En l’espèce, Mme [G] [D] qui totalisait une ancienneté de 8 ans et 10 mois au jour de la rupture, fixée au jour du jugement de première instance, percevait un salaire mensuel brut de 3 561 euros bruts. Elle justifie s’être inscrite à Pôle-emploi et être éligible à l’allocation de retour à l’emploi depuis le 3 mars 2022.

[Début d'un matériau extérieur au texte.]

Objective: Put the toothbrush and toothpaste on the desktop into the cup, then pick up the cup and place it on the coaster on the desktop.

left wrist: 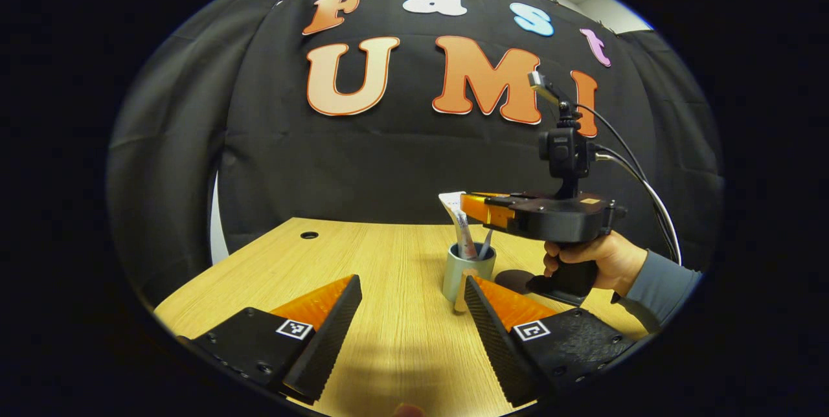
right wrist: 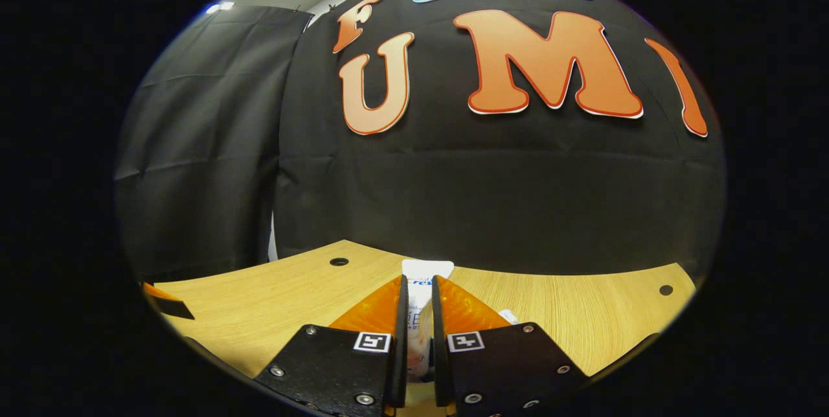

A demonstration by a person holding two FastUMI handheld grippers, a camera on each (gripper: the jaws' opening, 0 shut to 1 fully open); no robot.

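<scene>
At centre right of the left gripper view, the right gripper [left wrist: 467, 204] clamps its jaws on the toothpaste [left wrist: 461, 226], lowering it into the cup [left wrist: 467, 270] on the surface [left wrist: 388, 274], while the left gripper [left wrist: 409, 291] waits wide open and empty.

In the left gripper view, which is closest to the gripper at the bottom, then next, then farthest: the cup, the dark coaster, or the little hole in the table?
From the left gripper:
1. The cup, just ahead beside its right finger, with the toothpaste in it.
2. The coaster, behind the cup and to the right.
3. The hole, far back on the left of the table.
</scene>
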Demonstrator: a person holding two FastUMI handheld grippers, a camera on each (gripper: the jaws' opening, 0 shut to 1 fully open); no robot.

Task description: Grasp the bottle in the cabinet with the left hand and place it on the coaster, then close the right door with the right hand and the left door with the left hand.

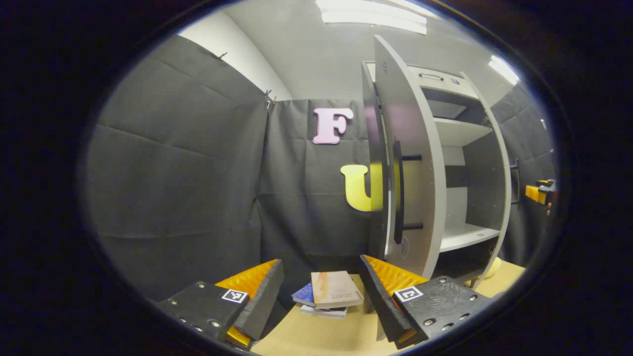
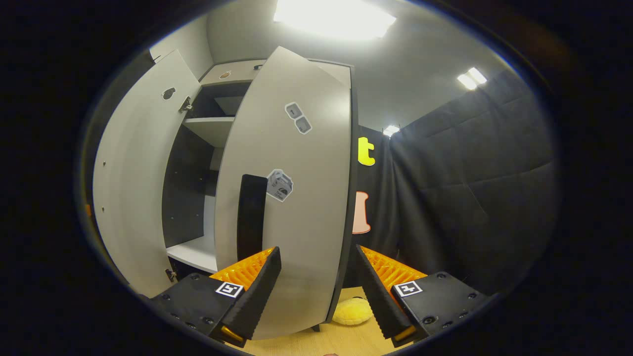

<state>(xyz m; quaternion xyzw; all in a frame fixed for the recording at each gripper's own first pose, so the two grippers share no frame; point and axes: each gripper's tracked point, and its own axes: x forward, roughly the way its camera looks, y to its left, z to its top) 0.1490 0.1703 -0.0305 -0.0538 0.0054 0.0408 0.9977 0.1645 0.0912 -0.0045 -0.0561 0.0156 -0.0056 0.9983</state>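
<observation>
a: which step are we on?

b: door closing, by my read. right gripper (image 2: 318, 291) sits wide open, nothing between its fingers, right up at the outer face of the right door (image 2: 292, 198). the door's edge runs down between the two fingers. black handle (image 2: 251, 217) is just above the left finger.

a: and the bottle?

b: can't find it. cabinet (image 1: 465, 163) shelves look bare in the left gripper view, so prob already taken out, but that's a guess. no coaster i can make out either. there's a yellow round thing (image 2: 352, 312) on the table (image 2: 326, 343) below the door; whether that's the coaster or a sponge, can't tell.

a: left side?

b: left gripper (image 1: 321, 296) also wide, empty, held back from the left door (image 1: 410, 168), which stands open w/ its long handle (image 1: 398, 193) facing the camera. a stack of books (image 1: 330, 294) lies on the table past its fingers. an orange bit of the other gripper (image 1: 539, 193) peeks in at the far right edge.

a: next move needs?

b: i'd say push the right door's face inward till it seats, keeping fingers clear of the edge so nothing pinches. then the left door.

a: anything hidden?

b: bottom shelf and cabinet floor are mostly blocked by the doors, hinges barely seen.
</observation>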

Au regard de son ancienneté dans l’entreprise, et de son âge, et en l’absence d’autres éléments produits par la salariée à l’appui de sa demande indemnitaire, le préjudice résultant du licenciement nul doit être arrêté à la somme de 25 000 euros bruts.

Il sera fait application des dispositions de l’article L. 1235-4-1 du code du travail.

PAR CES MOTIFS

La Cour, statuant publiquement, par arrêt contradictoire,

Infirme le jugement seulement sur le montant de l’indemnité allouée pour licenciement nul.

Statuant à nouveau de ce chef,

Condamne la société Idemia Identity & Security France à verser à Mme [G] [D] la somme de 25 000 euros à titre d’indemnité pour licenciement nul,

Y ajoutant,

Ordonne, conformément aux dispositions de l’article L. 1235-4-1 du code du travail, le remboursement par l’employeur aux organismes concernés de tout ou partie des indemnités de chômage payées au salarié licencié du jour de son licenciement au jour du prononcé de la présente décision, dans la limite de six mois d’indemnités de chômage, et dit qu’une copie certifiée conforme de la présente sera adressée à ces organismes,

Condamne la société Idemia Identity & Security France à verser à Mme [G] [D] la somme de 2 500 euros sur le fondement des dispositions de l’article 700 du code de procédure civile au titre des frais irrépétibles exposés en cause d’appel ainsi qu’aux dépens d’appel.

Prononcé publiquement par mise à disposition de l’arrêt au greffe de la cour, les parties en ayant été préalablement avisées dans les conditions prévues au deuxième alinéa de l’article 450 du code de procédure civile.

Signé par Monsieur Thomas LE MONNYER, président, et par Madame Alicia LACROIX greffier, auquel la minute de la décision a été remise par le magistrat signataire.